▶ [Activity]
In the listing below, a line holding "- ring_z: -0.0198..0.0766" and a line holding "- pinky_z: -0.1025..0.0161" mark the range. Retype both exactly, with all lines between them.

━━━━━ Data section

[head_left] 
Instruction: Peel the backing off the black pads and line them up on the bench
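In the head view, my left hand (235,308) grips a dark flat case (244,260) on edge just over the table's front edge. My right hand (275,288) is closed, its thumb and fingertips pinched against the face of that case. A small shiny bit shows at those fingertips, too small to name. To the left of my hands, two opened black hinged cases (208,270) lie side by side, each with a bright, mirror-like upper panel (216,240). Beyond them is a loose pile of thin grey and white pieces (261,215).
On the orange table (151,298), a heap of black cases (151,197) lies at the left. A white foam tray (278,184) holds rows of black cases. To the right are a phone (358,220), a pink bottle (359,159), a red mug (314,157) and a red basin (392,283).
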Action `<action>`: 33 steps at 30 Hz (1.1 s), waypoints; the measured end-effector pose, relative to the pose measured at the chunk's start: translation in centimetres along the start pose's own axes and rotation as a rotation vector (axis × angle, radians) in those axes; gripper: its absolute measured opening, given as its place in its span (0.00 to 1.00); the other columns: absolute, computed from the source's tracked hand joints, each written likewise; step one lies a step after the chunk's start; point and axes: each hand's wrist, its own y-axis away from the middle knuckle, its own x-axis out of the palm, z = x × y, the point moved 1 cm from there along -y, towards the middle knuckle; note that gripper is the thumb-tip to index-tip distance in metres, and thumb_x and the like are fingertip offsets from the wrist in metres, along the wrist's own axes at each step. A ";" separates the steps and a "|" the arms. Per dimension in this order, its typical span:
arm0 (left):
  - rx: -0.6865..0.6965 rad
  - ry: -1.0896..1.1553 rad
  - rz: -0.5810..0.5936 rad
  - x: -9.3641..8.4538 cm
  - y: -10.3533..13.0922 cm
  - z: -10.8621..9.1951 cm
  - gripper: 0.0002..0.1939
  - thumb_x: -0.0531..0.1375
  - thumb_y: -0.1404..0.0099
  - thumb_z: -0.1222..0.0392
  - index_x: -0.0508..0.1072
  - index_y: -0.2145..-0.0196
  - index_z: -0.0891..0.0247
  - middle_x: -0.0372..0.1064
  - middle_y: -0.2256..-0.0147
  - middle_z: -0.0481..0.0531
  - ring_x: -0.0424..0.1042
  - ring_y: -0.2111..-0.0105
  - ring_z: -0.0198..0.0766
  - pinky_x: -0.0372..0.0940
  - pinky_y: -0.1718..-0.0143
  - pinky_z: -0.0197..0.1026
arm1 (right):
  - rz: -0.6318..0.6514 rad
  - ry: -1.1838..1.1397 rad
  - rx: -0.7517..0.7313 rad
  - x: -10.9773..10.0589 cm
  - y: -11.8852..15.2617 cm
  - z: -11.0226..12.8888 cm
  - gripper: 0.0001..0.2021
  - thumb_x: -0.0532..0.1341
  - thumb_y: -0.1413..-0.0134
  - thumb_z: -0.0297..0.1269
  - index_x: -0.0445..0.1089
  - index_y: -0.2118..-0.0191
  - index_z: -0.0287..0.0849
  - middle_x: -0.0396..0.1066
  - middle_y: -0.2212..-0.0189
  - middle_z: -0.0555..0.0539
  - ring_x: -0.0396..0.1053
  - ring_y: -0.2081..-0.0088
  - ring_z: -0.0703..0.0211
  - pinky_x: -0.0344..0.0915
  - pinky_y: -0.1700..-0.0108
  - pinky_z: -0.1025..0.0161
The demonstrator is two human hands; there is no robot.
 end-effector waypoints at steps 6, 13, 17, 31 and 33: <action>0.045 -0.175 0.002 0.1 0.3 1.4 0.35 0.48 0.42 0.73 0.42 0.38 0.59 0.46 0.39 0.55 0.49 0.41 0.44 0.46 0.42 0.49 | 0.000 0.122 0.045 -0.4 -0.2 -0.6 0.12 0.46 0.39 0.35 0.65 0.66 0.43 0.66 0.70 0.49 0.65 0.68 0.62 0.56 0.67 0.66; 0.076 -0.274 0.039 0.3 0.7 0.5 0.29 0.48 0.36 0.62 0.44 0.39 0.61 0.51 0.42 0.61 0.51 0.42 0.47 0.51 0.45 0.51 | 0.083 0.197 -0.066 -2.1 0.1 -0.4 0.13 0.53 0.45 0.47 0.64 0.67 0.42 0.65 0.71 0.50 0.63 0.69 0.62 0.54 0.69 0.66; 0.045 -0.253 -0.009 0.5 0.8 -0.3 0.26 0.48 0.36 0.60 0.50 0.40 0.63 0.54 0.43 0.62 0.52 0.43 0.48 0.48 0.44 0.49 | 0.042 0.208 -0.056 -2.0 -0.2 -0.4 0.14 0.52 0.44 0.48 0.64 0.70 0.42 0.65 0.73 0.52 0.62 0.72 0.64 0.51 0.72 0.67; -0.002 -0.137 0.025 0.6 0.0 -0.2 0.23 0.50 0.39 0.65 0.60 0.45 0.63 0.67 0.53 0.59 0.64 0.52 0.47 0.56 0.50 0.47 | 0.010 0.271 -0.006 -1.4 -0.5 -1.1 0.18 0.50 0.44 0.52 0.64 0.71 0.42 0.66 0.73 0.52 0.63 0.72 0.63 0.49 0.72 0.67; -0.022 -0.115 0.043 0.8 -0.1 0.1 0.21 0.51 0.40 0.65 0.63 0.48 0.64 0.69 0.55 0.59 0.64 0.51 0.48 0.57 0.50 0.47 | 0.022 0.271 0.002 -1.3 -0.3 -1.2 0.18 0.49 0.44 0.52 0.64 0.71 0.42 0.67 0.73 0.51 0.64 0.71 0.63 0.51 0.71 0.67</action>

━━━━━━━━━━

▶ [Task solution]
  - ring_z: -0.0198..0.0766
  - pinky_x: -0.0372..0.0940
  - pinky_y: -0.1718..-0.0143
  - pinky_z: -0.0197..0.1026
arm1 (right):
  - rz: -0.6318..0.6514 rad
  - ry: -1.1838..1.1397 rad
  - rx: -0.7517..0.7313 rad
  - x: -10.9773..10.0589 cm
  - y: -11.8852..15.2617 cm
  - z: -11.0226..12.8888 cm
  - gripper: 0.0001..0.2021
  - thumb_x: -0.0532..0.1341
  - thumb_y: -0.1413..-0.0134
  - thumb_z: -0.0297..0.1269
  - index_x: -0.0445..0.1089
  - index_y: -0.2118..-0.0191
  - index_z: -0.0287..0.0849
  - middle_x: -0.0396..0.1066
  - middle_y: -0.2212..-0.0189
  - middle_z: -0.0555..0.0539
  - ring_x: -0.0396..0.1053
  - ring_y: -0.2081..-0.0088
  - ring_z: -0.0703..0.0211
  - pinky_x: -0.0344..0.0915
  - pinky_y: -0.1700..-0.0108
  - pinky_z: -0.1025..0.0161

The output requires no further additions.